> _ASSIGNMENT_: Copy out each line of the material that includes the word "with".

== COLLECTED DATA ==

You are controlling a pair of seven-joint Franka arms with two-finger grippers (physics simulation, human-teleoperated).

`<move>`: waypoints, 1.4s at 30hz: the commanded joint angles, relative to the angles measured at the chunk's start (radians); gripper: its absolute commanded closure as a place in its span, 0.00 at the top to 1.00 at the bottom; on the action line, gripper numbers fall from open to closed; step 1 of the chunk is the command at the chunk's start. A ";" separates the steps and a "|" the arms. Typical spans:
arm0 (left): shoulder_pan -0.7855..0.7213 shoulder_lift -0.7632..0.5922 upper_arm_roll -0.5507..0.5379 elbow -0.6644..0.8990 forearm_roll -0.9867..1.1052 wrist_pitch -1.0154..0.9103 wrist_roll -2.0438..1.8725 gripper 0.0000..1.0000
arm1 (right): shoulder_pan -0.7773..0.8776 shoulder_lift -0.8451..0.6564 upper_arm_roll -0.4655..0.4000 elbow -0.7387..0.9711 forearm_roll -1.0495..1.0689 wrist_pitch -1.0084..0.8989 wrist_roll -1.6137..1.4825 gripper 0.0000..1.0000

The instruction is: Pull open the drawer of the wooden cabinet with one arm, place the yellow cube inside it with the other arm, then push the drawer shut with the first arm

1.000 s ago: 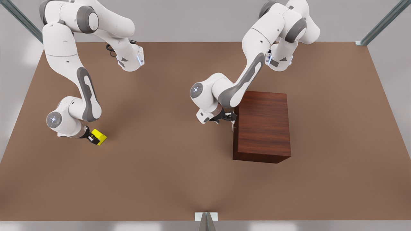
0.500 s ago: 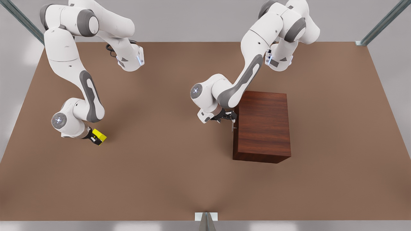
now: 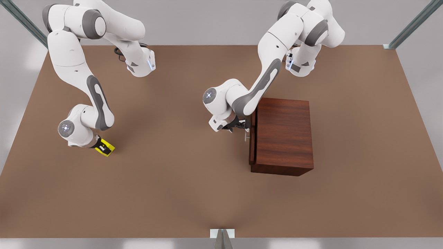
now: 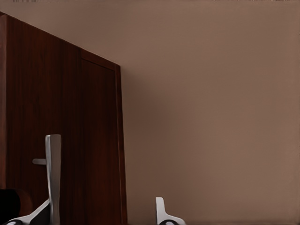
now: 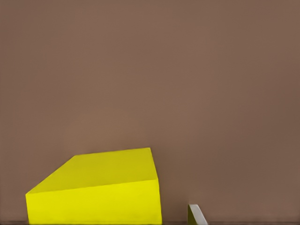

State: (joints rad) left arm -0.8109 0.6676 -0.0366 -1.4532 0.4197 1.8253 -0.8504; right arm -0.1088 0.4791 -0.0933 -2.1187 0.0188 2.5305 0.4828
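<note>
drawer (image 3: 252,145): front stands proud of the wooden cabinet (image 3: 283,136) by a thin gap on the side facing the front view's left; judged barely started on opening. Rigid wood, probably slides on a straight track; pull should be straight out.
handle (image 3: 246,135): thin silver bar on the drawer front, also seen in the left wrist view (image 4: 41,161). Judged the only sensible hold; thin and smooth, so it may slip out of a loose pinch.
left end effector (image 3: 241,125): at the handle's upper end. In the wrist view one fingertip (image 4: 53,173) lies across the drawer front by the bar and the other sits apart; whether it pinches the bar, cannot tell.
yellow cube (image 3: 105,147): on the counter (image 3: 193,193) at the front view's left, well apart from the cabinet. Rigid, flat-faced, likely light; take it on two opposite faces. Large in the right wrist view (image 5: 101,187).
right end effector (image 3: 100,147): down at the cube, fingers straddling it; spread or clamped, cannot tell.
counts: one cabinet, one drawer, one handle, one cube, two arms.
risk: judged handle slip during the pull; cube twisting if gripped off-centre.
</note>
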 commanded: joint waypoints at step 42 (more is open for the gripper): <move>-0.099 0.107 -0.002 0.198 -0.009 -0.001 -0.141 1.00 | -0.006 -0.123 0.093 0.465 -0.036 -0.665 -0.075 0.70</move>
State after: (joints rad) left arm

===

> _RESPONSE_:
You are controlling a pair of seven-joint Franka arms with two-finger grippers (physics simulation, human-teleoperated).
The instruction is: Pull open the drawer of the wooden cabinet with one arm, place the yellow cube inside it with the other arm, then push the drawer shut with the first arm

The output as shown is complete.